Human head transplants’ gory, Frankenstein-esque history

At Mary Shelley’s FrankensteinA mad scientist creates a monstrous creature with severed body parts. In some film adaptations, a dismembered head is tacked onto the malformed body. Then, with the help of a storm, new life is born.
Since the first successful kidney transplant in 1954, modern organ transplantation has often been associated with the horrors of Frankenstein. While people now accept kidney and liver transplants as life-saving surgeries, the notion of head transplants still sparks Frankenstein-like revulsion in the medical community and beyond.
In 2015, Italian neurosurgeon Sergio Canavero was criticized for his plan to perform the first human head transplant on a volunteer patient with severe muscle atrophy, with the aim of restoring mobility.
Canavero planned to cut off the heads of the living patient and the body of a brain-dead donor, under extremely cold temperatures, and connect the patient’s dismembered head and brain to the donor’s body, first joining the head-body arteries to recirculate blood flow to the patient’s brain, then tackling the neck and spine connections.

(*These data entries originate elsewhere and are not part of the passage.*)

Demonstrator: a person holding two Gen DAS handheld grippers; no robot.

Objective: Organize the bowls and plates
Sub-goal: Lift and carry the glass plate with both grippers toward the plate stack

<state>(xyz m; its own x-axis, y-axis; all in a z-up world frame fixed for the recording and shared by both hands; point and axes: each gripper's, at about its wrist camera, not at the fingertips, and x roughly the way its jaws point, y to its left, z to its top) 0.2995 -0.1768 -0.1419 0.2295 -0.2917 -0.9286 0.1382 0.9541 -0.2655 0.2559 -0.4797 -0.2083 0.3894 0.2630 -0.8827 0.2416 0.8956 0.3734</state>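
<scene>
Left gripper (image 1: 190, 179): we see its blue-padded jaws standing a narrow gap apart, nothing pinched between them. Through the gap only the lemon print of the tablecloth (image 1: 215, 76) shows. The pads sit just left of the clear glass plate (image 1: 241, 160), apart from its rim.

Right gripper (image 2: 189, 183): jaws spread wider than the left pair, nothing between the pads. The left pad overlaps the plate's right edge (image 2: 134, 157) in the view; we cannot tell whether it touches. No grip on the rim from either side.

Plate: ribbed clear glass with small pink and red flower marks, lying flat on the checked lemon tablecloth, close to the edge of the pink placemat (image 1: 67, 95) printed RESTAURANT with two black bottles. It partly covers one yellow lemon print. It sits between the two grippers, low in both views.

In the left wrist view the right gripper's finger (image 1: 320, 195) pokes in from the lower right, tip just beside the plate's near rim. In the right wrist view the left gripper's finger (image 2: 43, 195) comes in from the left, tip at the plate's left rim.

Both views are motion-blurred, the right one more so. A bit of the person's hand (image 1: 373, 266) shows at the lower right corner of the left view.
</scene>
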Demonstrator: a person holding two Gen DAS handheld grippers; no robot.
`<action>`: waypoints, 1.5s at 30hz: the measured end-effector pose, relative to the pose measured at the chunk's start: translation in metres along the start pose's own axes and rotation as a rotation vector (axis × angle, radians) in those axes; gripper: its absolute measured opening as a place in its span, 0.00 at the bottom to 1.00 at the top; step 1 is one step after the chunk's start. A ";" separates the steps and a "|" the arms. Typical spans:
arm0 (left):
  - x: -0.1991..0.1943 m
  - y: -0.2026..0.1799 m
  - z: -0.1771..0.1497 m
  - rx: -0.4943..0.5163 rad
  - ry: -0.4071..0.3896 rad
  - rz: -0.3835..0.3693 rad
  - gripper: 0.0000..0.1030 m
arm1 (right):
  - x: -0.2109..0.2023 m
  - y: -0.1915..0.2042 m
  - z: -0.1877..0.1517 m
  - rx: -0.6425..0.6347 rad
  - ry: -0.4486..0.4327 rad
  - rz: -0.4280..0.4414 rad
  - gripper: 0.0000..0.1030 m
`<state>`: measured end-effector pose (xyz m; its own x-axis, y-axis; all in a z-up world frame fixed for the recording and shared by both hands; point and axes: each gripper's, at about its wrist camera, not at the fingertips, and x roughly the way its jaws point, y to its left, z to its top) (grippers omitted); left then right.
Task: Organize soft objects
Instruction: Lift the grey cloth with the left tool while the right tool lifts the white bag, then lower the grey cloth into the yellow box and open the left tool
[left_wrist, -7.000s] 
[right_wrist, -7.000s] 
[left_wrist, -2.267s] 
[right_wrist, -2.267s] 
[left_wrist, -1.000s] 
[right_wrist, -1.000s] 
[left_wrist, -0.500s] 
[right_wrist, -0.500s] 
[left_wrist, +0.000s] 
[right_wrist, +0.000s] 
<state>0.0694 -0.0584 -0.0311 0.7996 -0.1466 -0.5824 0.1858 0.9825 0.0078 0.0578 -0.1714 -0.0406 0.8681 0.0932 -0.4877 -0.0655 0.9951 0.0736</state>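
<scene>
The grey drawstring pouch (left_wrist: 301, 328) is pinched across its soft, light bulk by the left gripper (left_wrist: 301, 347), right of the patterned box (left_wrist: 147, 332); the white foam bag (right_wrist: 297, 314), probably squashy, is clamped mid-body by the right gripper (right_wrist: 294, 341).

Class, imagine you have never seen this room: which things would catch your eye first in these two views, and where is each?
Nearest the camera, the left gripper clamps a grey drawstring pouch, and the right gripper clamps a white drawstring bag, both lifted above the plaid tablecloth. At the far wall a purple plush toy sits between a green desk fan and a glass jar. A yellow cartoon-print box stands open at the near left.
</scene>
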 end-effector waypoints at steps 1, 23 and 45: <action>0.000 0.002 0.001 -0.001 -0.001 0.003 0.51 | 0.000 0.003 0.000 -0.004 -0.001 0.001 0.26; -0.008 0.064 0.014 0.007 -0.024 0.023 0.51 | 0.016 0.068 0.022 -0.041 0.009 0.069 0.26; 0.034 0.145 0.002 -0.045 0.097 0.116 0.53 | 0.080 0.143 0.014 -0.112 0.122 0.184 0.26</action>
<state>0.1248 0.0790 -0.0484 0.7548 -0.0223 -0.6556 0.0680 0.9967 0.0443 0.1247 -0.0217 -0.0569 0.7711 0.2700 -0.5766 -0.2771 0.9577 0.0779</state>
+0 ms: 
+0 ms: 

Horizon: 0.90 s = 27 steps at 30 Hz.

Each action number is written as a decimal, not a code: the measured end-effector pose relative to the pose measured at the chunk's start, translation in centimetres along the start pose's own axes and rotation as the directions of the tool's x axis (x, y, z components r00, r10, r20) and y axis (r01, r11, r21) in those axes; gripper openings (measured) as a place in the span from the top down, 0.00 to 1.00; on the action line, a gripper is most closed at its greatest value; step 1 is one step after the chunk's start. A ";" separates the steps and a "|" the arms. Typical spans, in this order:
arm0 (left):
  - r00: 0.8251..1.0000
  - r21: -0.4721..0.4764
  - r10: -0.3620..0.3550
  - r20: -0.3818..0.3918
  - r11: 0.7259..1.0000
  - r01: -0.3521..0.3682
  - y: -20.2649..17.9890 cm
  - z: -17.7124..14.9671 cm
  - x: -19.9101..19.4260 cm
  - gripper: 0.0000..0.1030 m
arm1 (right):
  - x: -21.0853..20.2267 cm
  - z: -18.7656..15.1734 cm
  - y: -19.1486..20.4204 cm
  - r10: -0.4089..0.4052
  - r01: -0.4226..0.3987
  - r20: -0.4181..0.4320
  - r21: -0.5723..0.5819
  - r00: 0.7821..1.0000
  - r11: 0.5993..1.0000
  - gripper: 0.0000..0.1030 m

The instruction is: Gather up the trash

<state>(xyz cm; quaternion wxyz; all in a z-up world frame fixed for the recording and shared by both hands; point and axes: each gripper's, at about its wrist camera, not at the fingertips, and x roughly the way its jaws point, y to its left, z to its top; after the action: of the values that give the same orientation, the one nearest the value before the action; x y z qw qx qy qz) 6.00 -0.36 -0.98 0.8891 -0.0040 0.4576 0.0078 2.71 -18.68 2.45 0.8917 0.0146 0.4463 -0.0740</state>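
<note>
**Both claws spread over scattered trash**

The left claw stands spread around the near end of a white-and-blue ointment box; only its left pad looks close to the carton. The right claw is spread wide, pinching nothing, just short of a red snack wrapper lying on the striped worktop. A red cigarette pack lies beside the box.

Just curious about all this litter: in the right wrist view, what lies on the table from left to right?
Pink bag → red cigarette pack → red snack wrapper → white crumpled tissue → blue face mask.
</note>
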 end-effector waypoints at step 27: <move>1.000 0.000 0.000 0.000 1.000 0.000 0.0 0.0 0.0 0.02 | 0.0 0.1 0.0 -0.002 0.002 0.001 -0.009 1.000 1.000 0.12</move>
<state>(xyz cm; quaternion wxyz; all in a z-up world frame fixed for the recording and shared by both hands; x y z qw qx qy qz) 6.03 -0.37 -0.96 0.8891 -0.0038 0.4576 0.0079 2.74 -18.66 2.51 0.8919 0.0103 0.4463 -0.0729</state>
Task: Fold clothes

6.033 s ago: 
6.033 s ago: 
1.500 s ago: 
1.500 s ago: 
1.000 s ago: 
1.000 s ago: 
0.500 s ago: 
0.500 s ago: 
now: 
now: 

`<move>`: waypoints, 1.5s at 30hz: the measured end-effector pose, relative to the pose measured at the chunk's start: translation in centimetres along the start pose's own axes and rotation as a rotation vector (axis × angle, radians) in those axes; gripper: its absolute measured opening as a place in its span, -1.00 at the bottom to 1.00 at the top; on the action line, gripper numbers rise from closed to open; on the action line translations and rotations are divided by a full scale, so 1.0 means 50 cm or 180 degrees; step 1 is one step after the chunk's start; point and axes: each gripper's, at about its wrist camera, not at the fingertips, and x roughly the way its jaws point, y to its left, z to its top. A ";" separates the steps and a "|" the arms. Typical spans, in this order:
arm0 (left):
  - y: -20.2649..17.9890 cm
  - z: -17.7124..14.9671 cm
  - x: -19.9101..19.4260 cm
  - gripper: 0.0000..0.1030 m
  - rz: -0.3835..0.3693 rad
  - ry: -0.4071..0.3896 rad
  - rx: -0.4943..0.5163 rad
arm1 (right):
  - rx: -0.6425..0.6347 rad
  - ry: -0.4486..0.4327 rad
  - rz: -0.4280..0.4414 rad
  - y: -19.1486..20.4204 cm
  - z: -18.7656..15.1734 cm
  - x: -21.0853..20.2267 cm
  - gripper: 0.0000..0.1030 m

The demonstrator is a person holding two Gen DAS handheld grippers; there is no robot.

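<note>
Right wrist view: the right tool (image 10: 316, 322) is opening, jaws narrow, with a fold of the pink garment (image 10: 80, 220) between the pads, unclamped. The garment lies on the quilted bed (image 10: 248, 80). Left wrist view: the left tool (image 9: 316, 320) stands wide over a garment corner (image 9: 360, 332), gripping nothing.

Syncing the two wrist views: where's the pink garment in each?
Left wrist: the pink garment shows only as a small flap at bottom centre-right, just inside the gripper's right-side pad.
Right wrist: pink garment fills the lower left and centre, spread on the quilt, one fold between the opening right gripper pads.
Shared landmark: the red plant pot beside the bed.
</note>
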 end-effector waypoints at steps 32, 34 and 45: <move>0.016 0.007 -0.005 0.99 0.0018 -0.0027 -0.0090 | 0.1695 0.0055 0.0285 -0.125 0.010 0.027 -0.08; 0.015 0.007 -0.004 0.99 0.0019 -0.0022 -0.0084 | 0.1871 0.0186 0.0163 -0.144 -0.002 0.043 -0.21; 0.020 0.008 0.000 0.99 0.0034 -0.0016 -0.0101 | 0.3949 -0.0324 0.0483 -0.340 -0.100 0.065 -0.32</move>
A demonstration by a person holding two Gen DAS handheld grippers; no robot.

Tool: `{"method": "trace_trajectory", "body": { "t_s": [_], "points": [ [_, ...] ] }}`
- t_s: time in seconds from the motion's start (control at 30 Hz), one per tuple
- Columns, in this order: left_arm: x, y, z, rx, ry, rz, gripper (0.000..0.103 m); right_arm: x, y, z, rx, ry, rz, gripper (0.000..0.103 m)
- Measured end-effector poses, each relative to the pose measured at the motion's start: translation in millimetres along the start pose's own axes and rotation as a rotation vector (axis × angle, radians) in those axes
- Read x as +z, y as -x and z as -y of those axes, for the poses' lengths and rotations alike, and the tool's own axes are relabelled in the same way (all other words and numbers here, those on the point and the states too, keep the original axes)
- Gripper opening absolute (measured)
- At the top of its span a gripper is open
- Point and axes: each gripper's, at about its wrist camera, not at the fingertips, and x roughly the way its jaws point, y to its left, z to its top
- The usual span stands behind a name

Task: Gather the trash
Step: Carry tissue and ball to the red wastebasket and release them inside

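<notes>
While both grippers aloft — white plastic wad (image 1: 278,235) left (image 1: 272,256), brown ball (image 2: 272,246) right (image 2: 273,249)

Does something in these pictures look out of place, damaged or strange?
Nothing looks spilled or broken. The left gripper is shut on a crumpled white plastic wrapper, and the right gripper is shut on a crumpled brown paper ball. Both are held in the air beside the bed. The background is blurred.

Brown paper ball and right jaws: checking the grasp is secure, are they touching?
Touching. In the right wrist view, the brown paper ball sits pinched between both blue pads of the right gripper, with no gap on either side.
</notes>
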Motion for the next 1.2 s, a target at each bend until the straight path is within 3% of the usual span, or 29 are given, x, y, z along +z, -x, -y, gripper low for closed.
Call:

Although Canavero’s patient ultimately backed out of the planned surgery, the surgeon’s claims sparked a debate over the validity of head transplants: Is it possible to remove and transfer human heads along with their brains? And if it is possible, is it ethical?
For Arthur Kaplan, renowned bioethicist and professor at the Grossman School of Medicine at New York University, the procedure would be neither ethical nor possible.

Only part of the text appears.